Pas étonnant que la perception festivalière -à CC comme ailleurs- incorpore une brume euphorique hoquetant au gré d’une perf mojito-houblon. On consomme différemment la musique en plaine estivale sous cagnard qu’en salle : preuve avec Milky Chance, groupe allemand dont le tube, Stolen Dance, a récolté plus de 158 millions de vue sur YouTube depuis sa sortie en 2013. Le chanteur bouge d’un décimètre et c’est l’émeute : son bouga bouga d’electro-indie lui aussi coloré reggae, est vivifiant en disque mais là, crucifié par les infra-basses, il sonne lourd. Pas de la faute de la sono : le responsable CC étant allé signaler à l’ingé son de Milky Chance le grotesque du volume, s’est fait envoyer chier par le sourd.

Le public CC rajeunit : c’est flagrant au concert de La Smala au son approximatif et, en live, soumis à un beat un rien feignasse. Là, les spectateurs pigent de quoi il s’agit, ce qui n’est pas le cas de 99% d’entre eux, face à Joey Bada$$ ou Cypress Hill. Le premier, vingt ans, new yorkais, bourre le chapiteau Univers jusqu’à la gueule avec ses comptines d’ado poético-désaxé de Brooklyn. Les seconds, routiers angelos des voitures sauteuses et du chichon glorifié, rassemblent sans doute la plus grande foule du festival, devant le Titan. Joey a un truc intéressant dans la façon de briser le beat, les Cypress dans la manière ondulente de l’honorer. Tous deux possèdent le flow, Graal supposé, ou rivière de paroles qui coule dans le sens hédoniste de l’Histoire.

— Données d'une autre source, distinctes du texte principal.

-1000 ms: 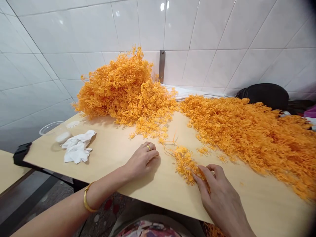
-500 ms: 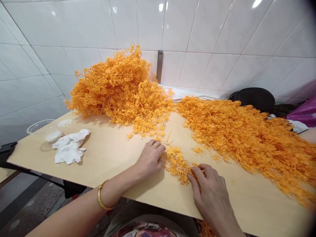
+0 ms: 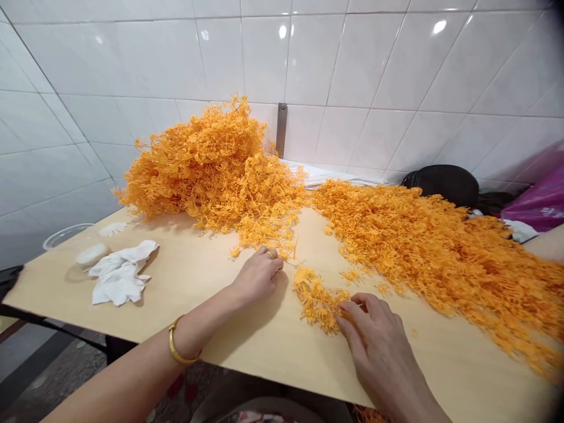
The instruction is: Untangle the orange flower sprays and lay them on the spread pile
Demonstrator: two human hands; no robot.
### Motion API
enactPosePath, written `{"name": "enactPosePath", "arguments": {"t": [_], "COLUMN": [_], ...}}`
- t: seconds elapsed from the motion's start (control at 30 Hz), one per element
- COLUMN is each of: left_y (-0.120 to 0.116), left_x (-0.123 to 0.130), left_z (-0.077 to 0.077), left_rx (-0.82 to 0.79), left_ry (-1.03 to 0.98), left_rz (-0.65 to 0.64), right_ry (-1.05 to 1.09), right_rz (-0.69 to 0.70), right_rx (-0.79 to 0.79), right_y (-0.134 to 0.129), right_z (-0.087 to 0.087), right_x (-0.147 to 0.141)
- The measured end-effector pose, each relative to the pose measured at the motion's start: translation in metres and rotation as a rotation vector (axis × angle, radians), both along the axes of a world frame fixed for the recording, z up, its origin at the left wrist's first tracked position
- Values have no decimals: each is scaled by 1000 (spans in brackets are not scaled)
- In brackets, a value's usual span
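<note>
My right hand (image 3: 379, 335) pinches the near right end of a small orange plastic flower sprig (image 3: 318, 302) lying over the table. To its left, my left hand (image 3: 259, 275), with a ring and a gold bangle, has its fingers curled in and is apart from the sprig. Its fingertips are partly hidden, so anything in them cannot be made out. Just beyond it are the loose front pieces of a tall tangled heap of orange plastic sprigs (image 3: 211, 170). A wide, lower pile of orange pieces (image 3: 423, 247) spreads along the right side.
On the left of the table (image 3: 185, 305) lie a crumpled white tissue (image 3: 123, 273), a round white item (image 3: 92, 254) and a clear plastic container (image 3: 66, 235). A black case (image 3: 443, 183) and a purple bag (image 3: 540, 194) are behind the right pile. A tiled wall (image 3: 352, 59) closes the back.
My left hand has drawn away from the sprig, leftward toward the tall heap. My right hand stays at the sprig's right end. The camera view has tilted up slightly.
</note>
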State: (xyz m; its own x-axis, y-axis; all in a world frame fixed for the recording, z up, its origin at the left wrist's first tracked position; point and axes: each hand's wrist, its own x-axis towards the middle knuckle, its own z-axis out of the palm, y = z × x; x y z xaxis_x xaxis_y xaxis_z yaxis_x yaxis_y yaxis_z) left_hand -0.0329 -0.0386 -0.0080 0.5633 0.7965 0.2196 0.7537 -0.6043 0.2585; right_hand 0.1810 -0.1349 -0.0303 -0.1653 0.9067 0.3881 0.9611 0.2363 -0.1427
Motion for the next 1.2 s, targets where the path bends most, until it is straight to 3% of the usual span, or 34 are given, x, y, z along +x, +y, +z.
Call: {"name": "enactPosePath", "arguments": {"t": [0.1,0.2,0.3,0.43,0.57,0.73,0.87,1.0,1.13,1.2], "left_y": [-9,-15,-15,-12,-6,5,7,4,3,3], "left_x": [9,21,28,28,25,25,26,23,12,6], "left_z": [3,4,0,-6,-3,5,2,-1,0,1], "left_rx": [-21,-147,-282,-487,-798,-976,-833,-564,-175,-73], "left_ry": [-40,-132,-245,-638,-952,-966,-805,-502,-150,-46], "left_rz": [71,169,166,180,220,216,107,2,17,66], "right_ry": [19,26,18,7,27,131,197,111,99,143], "right_rz": [52,81,91,61,32,53,25,13,5,-6], "right_rx": [18,10,8,-13,-57,-23,59,-13,-93,-85], "right_y": [0,1,2,1,2,1,-1,-1,-1,-2], "right_z": [-3,-7,-10,-11,-8,0,4,4,7,10], "right_x": [-3,-8,-11,-11,-12,-9,0,7,11,12]}}
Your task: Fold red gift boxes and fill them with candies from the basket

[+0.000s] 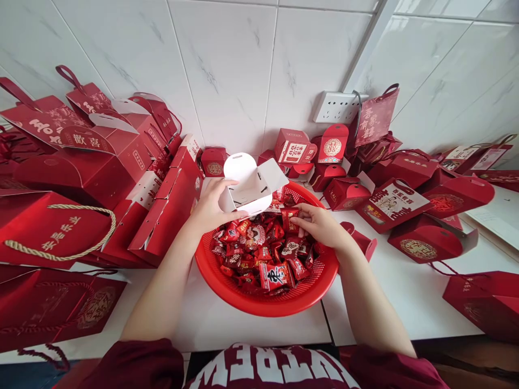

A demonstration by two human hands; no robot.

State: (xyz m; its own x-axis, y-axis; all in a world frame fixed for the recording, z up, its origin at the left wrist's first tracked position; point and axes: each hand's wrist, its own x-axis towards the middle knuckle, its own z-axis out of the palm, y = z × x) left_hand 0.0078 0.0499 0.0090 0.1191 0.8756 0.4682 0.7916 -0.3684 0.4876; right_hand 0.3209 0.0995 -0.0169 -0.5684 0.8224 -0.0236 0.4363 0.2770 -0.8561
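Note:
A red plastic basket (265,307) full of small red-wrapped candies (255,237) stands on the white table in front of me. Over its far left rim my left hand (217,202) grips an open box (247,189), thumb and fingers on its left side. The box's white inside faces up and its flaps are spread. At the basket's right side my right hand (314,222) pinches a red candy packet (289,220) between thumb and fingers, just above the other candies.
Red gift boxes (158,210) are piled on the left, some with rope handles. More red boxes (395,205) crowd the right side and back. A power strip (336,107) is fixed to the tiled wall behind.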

Curieux de se dire que le rap, créé pour exprimer en textes, dysfonctionnements et frictions de la société nord-américaine, se trouve aujourd’hui LA musique internationale à succès majeur. Sans que pour autant, en Europe en tout cas, on ne pige le dixième du blabla US bazardé sur scène. Le flow?

D’ores et déjà, alors qu’on termine d’éplucher la billetterie pour avoir les chiffres précis de fréquentation qui confinent à l’équilibre -68 000 entrées?- voire au bénéfice vu les bars, Couleur Café 2016 est confirmé. Avec un peu plus de musiques du monde, genre?